Exercise material =>
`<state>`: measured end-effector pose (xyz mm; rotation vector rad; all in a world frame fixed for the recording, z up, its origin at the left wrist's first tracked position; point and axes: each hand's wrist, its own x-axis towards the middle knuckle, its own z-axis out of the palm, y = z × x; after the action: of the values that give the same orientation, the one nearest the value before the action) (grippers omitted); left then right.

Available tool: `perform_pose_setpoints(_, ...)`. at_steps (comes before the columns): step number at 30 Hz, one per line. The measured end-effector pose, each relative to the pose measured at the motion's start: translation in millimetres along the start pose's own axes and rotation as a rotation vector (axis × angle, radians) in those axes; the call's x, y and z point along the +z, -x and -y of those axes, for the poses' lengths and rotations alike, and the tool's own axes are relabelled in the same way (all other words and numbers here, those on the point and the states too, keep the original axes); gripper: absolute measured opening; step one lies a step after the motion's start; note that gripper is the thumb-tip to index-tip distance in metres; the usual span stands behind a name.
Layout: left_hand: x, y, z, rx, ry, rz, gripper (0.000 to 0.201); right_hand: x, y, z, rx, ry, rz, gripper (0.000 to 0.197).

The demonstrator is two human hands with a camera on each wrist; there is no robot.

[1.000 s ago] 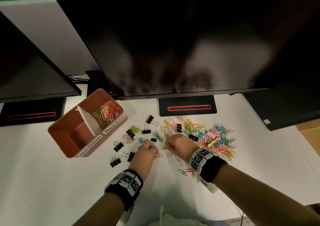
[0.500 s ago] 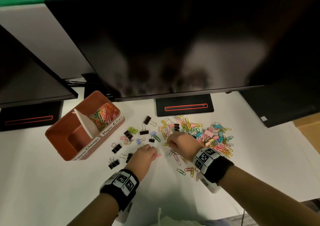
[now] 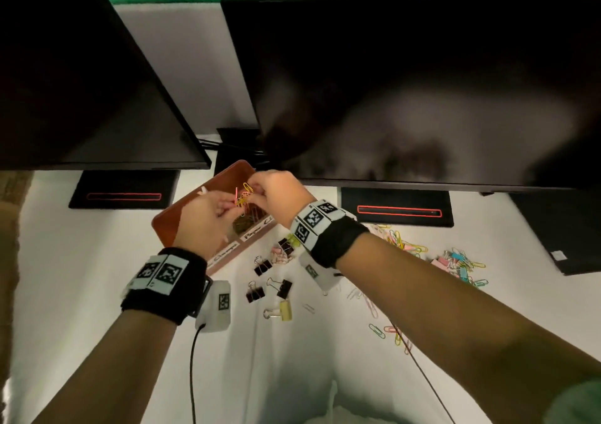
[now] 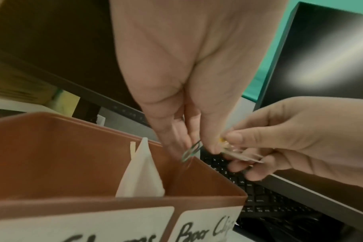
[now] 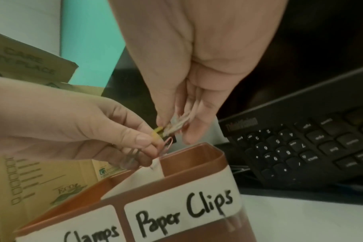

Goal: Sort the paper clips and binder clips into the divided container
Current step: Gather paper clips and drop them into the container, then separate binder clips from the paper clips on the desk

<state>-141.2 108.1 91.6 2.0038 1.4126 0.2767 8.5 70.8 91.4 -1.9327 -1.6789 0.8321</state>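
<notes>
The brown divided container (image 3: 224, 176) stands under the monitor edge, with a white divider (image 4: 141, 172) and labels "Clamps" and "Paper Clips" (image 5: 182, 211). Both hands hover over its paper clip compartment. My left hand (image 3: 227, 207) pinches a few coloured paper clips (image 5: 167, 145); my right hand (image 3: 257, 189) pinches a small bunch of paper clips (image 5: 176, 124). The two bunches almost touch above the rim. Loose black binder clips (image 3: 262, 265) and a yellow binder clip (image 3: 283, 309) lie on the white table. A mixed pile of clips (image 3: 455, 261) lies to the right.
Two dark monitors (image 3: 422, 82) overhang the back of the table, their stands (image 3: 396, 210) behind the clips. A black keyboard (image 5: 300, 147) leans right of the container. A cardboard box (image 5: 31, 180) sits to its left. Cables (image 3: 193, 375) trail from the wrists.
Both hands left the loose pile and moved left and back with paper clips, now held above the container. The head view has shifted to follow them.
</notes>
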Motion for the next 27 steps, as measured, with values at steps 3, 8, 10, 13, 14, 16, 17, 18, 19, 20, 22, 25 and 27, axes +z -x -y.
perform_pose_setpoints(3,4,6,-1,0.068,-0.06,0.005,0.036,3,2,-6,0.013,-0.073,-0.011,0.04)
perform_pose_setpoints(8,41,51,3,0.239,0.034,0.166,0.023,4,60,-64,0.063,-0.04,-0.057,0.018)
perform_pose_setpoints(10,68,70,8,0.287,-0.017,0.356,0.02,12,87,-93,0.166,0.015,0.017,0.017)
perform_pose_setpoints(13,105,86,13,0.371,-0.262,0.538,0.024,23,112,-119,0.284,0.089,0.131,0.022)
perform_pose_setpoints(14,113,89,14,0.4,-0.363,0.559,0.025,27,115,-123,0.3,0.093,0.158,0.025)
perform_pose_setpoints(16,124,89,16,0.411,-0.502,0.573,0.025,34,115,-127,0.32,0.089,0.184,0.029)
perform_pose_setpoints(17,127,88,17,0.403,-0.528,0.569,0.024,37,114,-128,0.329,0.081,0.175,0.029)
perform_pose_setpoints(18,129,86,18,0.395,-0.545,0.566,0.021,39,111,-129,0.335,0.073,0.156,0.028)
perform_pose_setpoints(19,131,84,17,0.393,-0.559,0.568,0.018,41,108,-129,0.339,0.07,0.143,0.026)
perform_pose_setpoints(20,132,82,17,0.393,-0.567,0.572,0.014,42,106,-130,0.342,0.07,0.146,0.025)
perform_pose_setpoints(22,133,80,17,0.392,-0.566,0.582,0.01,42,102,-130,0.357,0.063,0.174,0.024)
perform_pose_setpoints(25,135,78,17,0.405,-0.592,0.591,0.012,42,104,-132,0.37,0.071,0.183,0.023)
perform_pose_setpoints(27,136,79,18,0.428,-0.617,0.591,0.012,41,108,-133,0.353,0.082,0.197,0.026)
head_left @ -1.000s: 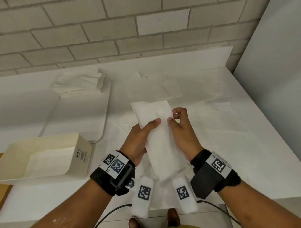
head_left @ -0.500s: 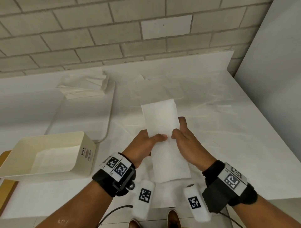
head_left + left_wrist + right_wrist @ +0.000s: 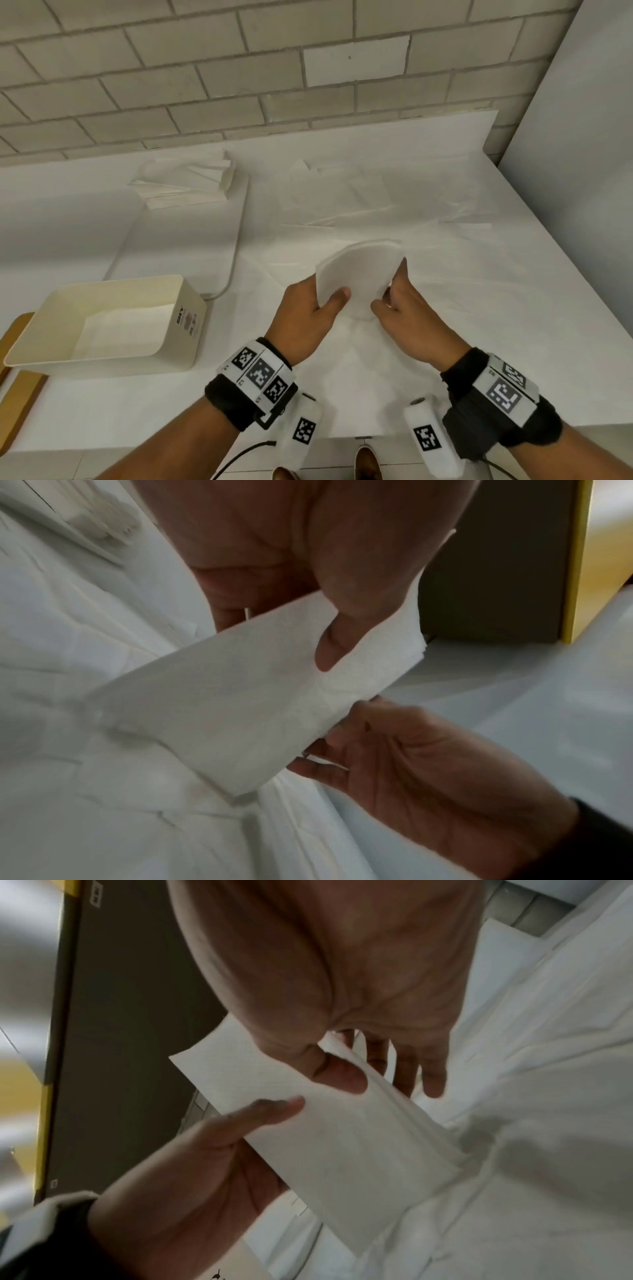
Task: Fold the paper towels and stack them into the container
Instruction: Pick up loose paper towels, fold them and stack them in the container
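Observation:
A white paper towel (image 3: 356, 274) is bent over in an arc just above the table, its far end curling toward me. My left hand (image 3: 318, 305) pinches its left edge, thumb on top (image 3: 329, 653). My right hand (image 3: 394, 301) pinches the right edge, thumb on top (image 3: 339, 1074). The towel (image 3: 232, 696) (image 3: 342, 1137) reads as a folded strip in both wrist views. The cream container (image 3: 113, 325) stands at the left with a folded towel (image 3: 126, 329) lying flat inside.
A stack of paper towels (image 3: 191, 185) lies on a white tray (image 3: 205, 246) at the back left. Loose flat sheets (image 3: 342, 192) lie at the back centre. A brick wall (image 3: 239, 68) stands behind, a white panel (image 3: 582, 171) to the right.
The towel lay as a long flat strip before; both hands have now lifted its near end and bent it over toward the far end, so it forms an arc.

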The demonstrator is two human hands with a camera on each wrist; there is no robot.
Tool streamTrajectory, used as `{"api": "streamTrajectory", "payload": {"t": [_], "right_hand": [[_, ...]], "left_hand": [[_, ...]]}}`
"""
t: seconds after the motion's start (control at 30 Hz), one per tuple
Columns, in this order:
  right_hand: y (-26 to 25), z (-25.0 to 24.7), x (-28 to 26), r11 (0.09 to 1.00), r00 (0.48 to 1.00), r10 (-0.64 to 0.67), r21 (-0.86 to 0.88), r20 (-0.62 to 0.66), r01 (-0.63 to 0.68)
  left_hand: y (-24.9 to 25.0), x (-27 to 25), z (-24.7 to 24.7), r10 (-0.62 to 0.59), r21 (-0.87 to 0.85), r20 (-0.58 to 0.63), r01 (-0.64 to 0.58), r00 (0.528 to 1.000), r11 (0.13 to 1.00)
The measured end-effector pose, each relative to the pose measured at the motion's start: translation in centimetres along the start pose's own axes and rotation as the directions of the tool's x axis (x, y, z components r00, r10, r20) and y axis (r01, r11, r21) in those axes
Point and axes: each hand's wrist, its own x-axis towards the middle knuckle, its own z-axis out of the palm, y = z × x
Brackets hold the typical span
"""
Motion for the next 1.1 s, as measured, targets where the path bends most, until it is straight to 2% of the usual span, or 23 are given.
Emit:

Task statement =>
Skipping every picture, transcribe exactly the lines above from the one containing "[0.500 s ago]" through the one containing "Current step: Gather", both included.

Answer to this task =>
[0.500 s ago] 
[now] 
[now] 
[now] 

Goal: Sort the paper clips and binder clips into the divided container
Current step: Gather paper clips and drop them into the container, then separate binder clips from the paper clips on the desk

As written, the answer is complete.